Data records
········
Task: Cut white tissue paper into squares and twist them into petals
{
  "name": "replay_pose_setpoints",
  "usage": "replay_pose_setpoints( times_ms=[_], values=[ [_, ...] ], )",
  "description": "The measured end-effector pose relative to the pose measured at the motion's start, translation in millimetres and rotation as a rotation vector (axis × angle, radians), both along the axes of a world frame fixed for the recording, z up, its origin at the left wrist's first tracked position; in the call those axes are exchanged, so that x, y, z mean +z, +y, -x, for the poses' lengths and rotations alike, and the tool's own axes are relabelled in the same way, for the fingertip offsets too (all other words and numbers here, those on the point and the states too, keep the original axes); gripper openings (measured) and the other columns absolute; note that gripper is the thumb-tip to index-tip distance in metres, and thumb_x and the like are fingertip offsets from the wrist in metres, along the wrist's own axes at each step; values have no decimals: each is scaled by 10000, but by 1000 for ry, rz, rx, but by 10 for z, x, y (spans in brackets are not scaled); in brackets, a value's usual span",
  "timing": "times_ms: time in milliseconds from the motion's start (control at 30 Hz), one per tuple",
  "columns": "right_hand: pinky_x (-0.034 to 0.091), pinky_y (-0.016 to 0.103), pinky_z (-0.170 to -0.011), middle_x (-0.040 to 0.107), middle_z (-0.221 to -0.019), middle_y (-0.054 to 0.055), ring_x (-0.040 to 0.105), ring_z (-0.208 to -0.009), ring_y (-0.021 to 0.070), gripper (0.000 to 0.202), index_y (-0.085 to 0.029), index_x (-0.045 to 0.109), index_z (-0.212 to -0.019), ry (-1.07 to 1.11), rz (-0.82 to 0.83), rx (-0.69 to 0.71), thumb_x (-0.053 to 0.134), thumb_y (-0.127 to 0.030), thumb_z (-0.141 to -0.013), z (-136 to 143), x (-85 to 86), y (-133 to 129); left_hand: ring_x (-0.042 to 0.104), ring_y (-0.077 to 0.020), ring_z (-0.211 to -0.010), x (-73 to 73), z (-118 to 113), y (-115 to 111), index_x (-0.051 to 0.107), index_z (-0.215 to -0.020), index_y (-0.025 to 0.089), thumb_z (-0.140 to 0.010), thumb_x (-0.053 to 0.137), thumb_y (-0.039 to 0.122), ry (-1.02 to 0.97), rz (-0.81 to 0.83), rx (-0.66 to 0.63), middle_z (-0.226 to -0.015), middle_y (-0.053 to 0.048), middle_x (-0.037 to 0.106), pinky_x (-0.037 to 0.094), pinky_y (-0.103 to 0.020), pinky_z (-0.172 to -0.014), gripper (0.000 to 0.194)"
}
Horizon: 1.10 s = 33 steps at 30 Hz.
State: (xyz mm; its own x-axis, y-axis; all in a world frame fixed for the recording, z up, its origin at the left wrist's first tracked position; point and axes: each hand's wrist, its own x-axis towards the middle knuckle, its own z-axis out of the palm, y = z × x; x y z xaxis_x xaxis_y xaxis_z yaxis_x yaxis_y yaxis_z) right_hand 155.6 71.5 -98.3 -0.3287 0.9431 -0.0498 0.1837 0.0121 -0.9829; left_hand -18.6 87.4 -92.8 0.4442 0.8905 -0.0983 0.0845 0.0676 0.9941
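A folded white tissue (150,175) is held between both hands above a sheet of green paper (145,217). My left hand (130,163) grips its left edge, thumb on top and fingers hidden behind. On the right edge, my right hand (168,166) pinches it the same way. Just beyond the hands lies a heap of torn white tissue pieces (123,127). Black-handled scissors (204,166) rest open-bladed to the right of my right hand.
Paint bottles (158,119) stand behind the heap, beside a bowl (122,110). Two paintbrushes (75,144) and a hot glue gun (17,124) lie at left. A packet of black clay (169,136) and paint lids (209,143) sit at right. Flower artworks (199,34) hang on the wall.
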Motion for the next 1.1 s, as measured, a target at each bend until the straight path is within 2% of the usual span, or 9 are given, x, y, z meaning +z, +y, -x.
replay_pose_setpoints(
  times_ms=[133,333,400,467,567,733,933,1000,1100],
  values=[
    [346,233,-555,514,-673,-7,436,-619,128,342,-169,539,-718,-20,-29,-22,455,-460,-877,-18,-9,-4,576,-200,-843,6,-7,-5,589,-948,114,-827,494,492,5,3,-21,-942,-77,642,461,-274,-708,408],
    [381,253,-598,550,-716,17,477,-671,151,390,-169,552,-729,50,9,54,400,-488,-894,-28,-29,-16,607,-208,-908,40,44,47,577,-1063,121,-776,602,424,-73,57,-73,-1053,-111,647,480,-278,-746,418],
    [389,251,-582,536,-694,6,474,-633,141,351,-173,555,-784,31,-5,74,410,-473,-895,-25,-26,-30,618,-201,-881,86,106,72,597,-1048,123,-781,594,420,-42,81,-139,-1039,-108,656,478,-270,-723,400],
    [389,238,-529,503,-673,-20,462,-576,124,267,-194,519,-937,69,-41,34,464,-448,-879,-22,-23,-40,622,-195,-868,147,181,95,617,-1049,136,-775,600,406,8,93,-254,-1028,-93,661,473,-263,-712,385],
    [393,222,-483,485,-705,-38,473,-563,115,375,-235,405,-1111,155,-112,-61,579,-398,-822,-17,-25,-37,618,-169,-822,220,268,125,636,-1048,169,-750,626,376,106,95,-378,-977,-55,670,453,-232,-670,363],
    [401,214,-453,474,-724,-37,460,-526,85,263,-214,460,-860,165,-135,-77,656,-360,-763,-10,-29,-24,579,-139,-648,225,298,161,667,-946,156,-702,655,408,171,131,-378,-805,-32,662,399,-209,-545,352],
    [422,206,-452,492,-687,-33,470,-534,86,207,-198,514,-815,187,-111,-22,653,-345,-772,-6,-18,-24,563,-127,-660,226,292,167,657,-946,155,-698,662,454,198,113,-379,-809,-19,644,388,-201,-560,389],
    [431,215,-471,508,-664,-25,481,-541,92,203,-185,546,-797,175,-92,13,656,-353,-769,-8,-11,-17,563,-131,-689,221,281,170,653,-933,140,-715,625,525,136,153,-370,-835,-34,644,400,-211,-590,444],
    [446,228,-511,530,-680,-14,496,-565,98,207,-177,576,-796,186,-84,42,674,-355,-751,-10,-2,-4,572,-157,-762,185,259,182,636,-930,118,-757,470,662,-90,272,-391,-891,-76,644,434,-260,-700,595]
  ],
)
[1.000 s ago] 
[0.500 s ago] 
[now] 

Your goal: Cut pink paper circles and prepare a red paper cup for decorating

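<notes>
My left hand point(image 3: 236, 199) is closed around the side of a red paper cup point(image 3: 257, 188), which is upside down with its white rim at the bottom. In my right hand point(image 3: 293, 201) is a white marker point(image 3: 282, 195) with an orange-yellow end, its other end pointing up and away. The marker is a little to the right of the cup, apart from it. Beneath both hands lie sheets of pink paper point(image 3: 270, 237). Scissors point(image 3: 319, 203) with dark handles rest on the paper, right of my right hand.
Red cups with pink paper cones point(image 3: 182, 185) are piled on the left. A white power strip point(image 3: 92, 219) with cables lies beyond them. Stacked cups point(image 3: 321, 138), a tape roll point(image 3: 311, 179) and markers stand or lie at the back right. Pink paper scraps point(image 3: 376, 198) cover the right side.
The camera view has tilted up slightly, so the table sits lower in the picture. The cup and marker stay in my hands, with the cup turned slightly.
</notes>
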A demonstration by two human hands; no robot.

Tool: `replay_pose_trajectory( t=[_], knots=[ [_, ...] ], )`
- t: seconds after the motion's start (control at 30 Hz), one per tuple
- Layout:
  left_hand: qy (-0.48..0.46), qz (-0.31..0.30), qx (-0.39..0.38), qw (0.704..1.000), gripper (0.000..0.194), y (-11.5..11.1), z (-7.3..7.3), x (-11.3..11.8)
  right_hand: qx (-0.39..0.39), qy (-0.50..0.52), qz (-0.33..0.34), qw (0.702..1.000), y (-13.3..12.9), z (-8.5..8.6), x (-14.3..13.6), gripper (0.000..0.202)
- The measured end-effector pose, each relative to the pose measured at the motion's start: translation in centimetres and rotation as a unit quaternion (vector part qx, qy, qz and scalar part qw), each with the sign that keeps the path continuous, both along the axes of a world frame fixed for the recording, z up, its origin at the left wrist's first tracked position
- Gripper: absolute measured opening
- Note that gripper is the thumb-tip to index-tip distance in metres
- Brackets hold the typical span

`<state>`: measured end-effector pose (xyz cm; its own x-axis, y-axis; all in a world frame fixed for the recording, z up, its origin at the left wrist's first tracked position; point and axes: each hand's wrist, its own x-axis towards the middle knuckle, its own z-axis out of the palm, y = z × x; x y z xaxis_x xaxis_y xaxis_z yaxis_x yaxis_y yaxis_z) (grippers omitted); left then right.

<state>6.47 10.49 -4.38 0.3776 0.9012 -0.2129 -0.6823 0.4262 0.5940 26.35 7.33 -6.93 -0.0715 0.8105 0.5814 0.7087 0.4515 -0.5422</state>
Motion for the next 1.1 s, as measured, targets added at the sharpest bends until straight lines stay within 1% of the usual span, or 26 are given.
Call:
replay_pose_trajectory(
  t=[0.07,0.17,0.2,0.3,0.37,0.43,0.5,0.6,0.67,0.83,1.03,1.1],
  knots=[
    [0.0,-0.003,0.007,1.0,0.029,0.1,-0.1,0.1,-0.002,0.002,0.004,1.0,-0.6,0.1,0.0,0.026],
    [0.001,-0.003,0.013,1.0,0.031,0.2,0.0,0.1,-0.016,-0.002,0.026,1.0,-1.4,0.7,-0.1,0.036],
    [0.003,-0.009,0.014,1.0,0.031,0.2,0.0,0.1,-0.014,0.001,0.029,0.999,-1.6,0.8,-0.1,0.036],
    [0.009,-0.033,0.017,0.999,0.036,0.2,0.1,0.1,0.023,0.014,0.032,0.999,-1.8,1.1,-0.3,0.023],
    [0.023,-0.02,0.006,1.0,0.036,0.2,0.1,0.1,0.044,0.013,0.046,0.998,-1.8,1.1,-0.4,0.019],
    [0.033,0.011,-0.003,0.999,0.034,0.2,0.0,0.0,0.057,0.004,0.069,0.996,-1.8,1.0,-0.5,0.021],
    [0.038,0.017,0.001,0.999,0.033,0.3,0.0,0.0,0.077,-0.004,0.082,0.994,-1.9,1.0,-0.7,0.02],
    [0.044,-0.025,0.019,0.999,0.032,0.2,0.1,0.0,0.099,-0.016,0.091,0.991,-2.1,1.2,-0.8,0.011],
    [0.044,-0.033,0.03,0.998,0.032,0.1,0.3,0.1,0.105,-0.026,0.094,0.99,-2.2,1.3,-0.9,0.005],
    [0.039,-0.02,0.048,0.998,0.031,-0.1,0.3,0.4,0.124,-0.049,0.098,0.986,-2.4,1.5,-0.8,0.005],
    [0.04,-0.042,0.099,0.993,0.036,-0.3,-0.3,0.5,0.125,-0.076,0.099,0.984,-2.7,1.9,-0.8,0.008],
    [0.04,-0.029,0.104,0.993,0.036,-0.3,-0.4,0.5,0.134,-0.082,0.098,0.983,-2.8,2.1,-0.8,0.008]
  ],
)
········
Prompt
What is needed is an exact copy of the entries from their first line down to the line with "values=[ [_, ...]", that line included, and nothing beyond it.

Exercise solution
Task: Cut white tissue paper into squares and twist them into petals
{
  "name": "replay_pose_setpoints",
  "usage": "replay_pose_setpoints( times_ms=[_], values=[ [_, ...] ], )",

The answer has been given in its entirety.